AIM OF THE EXERCISE
Your response should be the complete listing, returned exactly as written.

RECORDED DATA
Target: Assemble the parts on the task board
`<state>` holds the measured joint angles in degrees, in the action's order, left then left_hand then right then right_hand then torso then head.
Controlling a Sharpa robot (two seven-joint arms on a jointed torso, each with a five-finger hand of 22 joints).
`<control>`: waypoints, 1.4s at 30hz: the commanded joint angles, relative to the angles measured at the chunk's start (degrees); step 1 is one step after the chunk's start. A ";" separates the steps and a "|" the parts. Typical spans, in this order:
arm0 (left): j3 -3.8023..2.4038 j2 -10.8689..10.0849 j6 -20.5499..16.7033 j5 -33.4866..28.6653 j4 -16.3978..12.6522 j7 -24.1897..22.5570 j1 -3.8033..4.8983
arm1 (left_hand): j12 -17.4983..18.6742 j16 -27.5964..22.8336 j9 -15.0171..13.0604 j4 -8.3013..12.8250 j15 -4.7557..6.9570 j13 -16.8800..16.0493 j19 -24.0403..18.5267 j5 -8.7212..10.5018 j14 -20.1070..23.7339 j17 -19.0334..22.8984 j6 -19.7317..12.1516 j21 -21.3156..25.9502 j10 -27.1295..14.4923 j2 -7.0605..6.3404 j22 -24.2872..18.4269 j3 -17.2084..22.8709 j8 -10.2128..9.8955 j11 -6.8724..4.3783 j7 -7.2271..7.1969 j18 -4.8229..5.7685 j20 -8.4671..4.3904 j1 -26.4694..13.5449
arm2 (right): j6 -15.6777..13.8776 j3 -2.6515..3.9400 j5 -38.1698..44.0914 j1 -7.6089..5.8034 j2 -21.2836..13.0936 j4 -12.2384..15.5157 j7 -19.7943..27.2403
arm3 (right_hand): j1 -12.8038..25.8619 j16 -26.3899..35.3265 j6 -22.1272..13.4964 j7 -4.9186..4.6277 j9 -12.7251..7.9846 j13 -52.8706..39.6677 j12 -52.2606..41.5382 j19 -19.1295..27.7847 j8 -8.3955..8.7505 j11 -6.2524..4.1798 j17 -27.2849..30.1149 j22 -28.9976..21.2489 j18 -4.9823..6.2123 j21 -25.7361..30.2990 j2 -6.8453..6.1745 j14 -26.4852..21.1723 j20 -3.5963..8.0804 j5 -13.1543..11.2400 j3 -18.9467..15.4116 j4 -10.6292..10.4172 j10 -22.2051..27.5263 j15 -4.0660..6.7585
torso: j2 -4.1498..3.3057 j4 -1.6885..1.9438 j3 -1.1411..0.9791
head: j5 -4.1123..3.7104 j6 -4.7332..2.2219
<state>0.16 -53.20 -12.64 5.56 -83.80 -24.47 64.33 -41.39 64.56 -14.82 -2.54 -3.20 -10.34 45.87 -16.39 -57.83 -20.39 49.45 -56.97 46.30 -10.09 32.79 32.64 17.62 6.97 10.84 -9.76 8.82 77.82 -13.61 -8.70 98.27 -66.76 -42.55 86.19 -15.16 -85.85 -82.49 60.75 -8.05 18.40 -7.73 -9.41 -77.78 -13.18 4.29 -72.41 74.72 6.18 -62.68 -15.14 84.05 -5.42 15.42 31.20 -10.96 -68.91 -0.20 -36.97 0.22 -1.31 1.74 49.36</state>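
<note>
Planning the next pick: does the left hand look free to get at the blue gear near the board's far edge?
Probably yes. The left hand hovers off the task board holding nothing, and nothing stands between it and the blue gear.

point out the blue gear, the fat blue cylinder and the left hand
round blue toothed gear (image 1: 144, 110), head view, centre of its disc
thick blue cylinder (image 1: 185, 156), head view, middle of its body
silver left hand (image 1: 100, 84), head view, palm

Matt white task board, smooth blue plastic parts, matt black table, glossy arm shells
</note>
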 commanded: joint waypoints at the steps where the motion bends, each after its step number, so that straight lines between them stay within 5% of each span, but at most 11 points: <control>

ANSWER BOX
Target: Assemble the parts on the task board
`<state>` holds the measured joint angles in degrees, in the action's order, left then left_hand then right then right_hand then torso then head.
Controlling a Sharpa robot (two seven-joint arms on a jointed torso, each with a five-finger hand of 22 joints).
`<control>`: waypoints, 1.4s at 30hz: the commanded joint angles, relative to the angles measured at the chunk's start (degrees); step 1 is one step after the chunk's start. A ";" separates the steps and a "|" the parts. Typical spans, in this order:
arm0 (left): j3 -3.8023..2.4038 j2 -10.8689..10.0849 j6 -20.5499..16.7033 j5 -33.4866..28.6653 j4 -16.3978..12.6522 j7 -24.1897..22.5570 j1 -3.8033..4.8983
arm1 (left_hand): j12 -17.4983..18.6742 j16 -27.5964..22.8336 j9 -15.0171..13.0604 j4 -8.3013..12.8250 j15 -4.7557..6.9570 j13 -16.8800..16.0493 j19 -24.0403..18.5267 j5 -8.7212..10.5018 j14 -20.1070..23.7339 j17 -19.0334..22.8984 j6 -19.7317..12.1516 j21 -21.3156..25.9502 j10 -27.1295..14.4923 j2 -7.0605..6.3404 j22 -24.2872..18.4269 j3 -17.2084..22.8709 j8 -10.2128..9.8955 j11 -6.8724..4.3783 j7 -7.2271..7.1969 j18 -4.8229..5.7685 j20 -8.4671..4.3904 j1 -26.4694..13.5449
arm2 (right): j6 -15.6777..13.8776 j3 -2.6515..3.9400 j5 -38.1698..44.0914 j1 -7.6089..5.8034 j2 -21.2836..13.0936 j4 -12.2384..15.5157 j7 -19.7943..27.2403
arm3 (right_hand): j1 -12.8038..25.8619 j16 -26.3899..35.3265 j6 -22.1272..13.4964 j7 -4.9186..4.6277 j9 -12.7251..7.9846 j13 -52.8706..39.6677 j12 -52.2606..41.5382 j19 -19.1295..27.7847 j8 -8.3955..8.7505 j11 -6.2524..4.1798 j17 -27.2849..30.1149 j22 -28.9976..21.2489 j18 -4.9823..6.2123 j21 -25.7361..30.2990 j2 -6.8453..6.1745 j14 -26.4852..21.1723 j20 -3.5963..8.0804 j5 -13.1543..11.2400 j3 -18.9467..15.4116 j4 -10.6292..10.4172 j10 -22.2051..27.5263 j15 -4.0660..6.7585
torso: j2 -4.1498..3.3057 j4 -1.6885..1.9438 j3 -1.1411..0.9791
head: j5 -4.1123..3.7104 j6 -4.7332..2.2219
<state>0.16 -53.20 -12.64 5.56 -83.80 -24.47 64.33 -41.39 64.56 -14.82 -2.54 -3.20 -10.34 45.87 -16.39 -57.83 -20.39 49.45 -56.97 46.30 -10.09 32.79 32.64 17.62 6.97 10.84 -9.76 8.82 77.82 -13.61 -8.70 98.27 -66.76 -42.55 86.19 -15.16 -85.85 -82.49 60.75 -8.05 18.40 -7.73 -9.41 -77.78 -13.18 4.29 -72.41 74.72 6.18 -62.68 -15.14 84.05 -5.42 15.42 31.20 -10.96 -68.91 -0.20 -36.97 0.22 -1.31 1.74 49.36</state>
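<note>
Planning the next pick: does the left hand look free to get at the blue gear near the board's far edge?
Probably yes. The left hand hovers off the task board holding nothing, and nothing stands between it and the blue gear.

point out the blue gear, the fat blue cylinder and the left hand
round blue toothed gear (image 1: 144, 110), head view, centre of its disc
thick blue cylinder (image 1: 185, 156), head view, middle of its body
silver left hand (image 1: 100, 84), head view, palm

Matt white task board, smooth blue plastic parts, matt black table, glossy arm shells
</note>
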 commanded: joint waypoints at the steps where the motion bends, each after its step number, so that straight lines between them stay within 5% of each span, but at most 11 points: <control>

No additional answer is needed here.